[Start of section]

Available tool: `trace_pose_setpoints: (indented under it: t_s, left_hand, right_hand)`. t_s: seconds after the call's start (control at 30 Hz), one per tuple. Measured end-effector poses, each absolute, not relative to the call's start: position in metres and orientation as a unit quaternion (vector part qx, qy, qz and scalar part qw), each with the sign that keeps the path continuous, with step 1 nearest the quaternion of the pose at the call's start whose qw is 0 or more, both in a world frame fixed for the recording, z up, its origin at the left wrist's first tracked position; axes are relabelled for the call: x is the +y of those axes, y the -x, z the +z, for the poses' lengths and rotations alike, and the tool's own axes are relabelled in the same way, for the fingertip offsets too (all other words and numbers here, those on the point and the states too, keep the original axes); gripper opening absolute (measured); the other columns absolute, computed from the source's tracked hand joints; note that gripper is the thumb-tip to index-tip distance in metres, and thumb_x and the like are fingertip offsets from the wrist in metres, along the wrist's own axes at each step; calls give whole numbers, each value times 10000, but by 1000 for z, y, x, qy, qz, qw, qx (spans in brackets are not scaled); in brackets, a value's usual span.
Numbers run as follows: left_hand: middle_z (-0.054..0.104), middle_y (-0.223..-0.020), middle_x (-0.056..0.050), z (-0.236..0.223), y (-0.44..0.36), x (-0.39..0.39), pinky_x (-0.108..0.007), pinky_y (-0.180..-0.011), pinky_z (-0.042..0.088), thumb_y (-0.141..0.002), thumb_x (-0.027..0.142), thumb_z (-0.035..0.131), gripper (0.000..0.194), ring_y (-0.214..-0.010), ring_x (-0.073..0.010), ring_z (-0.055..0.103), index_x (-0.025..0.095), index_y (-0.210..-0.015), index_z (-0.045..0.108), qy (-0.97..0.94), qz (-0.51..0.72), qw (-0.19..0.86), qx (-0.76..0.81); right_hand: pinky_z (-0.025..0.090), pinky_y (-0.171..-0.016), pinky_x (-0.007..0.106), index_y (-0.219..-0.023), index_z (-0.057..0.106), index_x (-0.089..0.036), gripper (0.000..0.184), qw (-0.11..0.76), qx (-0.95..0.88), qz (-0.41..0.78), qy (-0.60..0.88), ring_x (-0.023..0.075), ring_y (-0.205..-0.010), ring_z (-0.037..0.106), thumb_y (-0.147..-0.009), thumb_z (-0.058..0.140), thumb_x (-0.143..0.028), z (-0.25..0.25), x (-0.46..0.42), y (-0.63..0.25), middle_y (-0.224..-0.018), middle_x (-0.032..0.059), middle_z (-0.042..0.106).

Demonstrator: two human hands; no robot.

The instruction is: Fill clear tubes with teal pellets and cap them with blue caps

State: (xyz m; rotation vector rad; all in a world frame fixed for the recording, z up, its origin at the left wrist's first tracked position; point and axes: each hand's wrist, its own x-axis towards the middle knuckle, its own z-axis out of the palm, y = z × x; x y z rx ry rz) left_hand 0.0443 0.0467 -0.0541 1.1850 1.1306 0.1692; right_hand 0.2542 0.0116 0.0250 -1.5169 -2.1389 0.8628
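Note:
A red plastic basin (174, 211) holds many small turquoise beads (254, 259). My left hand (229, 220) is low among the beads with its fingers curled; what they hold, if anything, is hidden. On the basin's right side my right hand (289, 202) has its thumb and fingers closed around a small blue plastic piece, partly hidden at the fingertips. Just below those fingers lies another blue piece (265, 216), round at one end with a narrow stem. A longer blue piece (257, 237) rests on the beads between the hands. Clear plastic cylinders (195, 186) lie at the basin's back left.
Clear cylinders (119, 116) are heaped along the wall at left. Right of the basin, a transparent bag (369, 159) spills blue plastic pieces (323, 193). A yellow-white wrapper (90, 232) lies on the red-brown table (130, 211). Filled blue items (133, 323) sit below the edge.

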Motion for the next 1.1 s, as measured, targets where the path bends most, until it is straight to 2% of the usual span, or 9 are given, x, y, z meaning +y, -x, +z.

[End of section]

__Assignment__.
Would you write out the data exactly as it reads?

__Task answer__.
Available tool: `trace_pose_setpoints: (indented under it: t_s, left_hand, right_hand)`. t_s: seconds after the call's start (control at 30 Hz), one per tuple. Measured end-effector poses, each absolute, not relative to the call's start: position in metres and orientation as a unit quaternion (vector part qx, qy, qz and scalar part qw), each with the sign that keeps the path continuous, with step 1 nearest the quaternion of the pose at the call's start whose qw is 0 or more, both in a world frame fixed for the recording, z up, its origin at the left wrist's first tracked position; axes are relabelled for the call: x is the +y of those axes, y the -x, z the +z, for the poses' lengths and rotations alike, and the tool's own axes are relabelled in the same way, for the fingertip offsets too (all other words and numbers here, those on the point and the states too, keep the original axes); gripper opening absolute (measured); the other columns absolute, computed from the source's tracked hand joints; note that gripper is the thumb-tip to index-tip distance in metres, and thumb_x and the like are fingertip offsets from the wrist in metres, along the wrist's own axes at each step; calls give whole numbers, each value times 10000, but by 1000 for z, y, x, qy, qz, qw, qx (spans in brackets are not scaled); in brackets, a value's usual span.
Numbers run as follows: left_hand: middle_z (-0.054..0.104), middle_y (-0.223..-0.020), middle_x (-0.056..0.050), z (-0.236..0.223), y (-0.44..0.36), x (-0.39..0.39), pinky_x (-0.108..0.007), pinky_y (-0.180..-0.011), pinky_z (-0.042..0.088), thumb_y (-0.141..0.002), thumb_x (-0.027..0.142), thumb_z (-0.035..0.131), gripper (0.000..0.194), ring_y (-0.214..-0.010), ring_x (-0.073..0.010), ring_z (-0.055..0.103), index_x (-0.025..0.095), index_y (-0.210..-0.015), index_z (-0.045..0.108), qy (-0.97..0.94), qz (-0.51..0.72), qw (-0.19..0.86), qx (-0.76..0.81); right_hand: pinky_z (-0.025..0.090), pinky_y (-0.171..-0.016), pinky_x (-0.007..0.106), index_y (-0.219..-0.023), index_z (-0.057..0.106), index_x (-0.089..0.036), gripper (0.000..0.184), qw (-0.11..0.76), qx (-0.95..0.88), qz (-0.41..0.78), qy (-0.60..0.88), ring_x (-0.023..0.075), ring_y (-0.205..-0.010), ring_z (-0.037..0.106), thumb_y (-0.147..-0.009), thumb_z (-0.058..0.140), thumb_x (-0.143..0.028), z (-0.25..0.25), x (-0.46..0.42), y (-0.63..0.25), middle_y (-0.224..-0.018), middle_x (-0.032..0.059), middle_z (-0.042..0.106).

Demonstrator: two human hands; no robot.

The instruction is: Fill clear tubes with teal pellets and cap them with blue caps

State: (xyz m; rotation vector rad; all in a world frame fixed for the recording, z up, its origin at the left wrist's first tracked position; point and axes: each hand's wrist, its own x-axis towards the middle knuckle, its own z-axis out of the palm, y = z × x; x y z rx ry rz) left_hand 0.0443 0.0467 -0.0541 1.1850 1.1306 0.1692; right_hand 0.2542 0.0116 0.0250 -1.5169 -2.1389 0.8628
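Note:
A red plastic basin (174, 211) holds many small turquoise beads (254, 259). My left hand (229, 220) is low among the beads with its fingers curled; what they hold, if anything, is hidden. On the basin's right side my right hand (289, 202) has its thumb and fingers closed around a small blue plastic piece, partly hidden at the fingertips. Just below those fingers lies another blue piece (265, 216), round at one end with a narrow stem. A longer blue piece (257, 237) rests on the beads between the hands. Clear plastic cylinders (195, 186) lie at the basin's back left.
Clear cylinders (119, 116) are heaped along the wall at left. Right of the basin, a transparent bag (369, 159) spills blue plastic pieces (323, 193). A yellow-white wrapper (90, 232) lies on the red-brown table (130, 211). Filled blue items (133, 323) sit below the edge.
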
Motion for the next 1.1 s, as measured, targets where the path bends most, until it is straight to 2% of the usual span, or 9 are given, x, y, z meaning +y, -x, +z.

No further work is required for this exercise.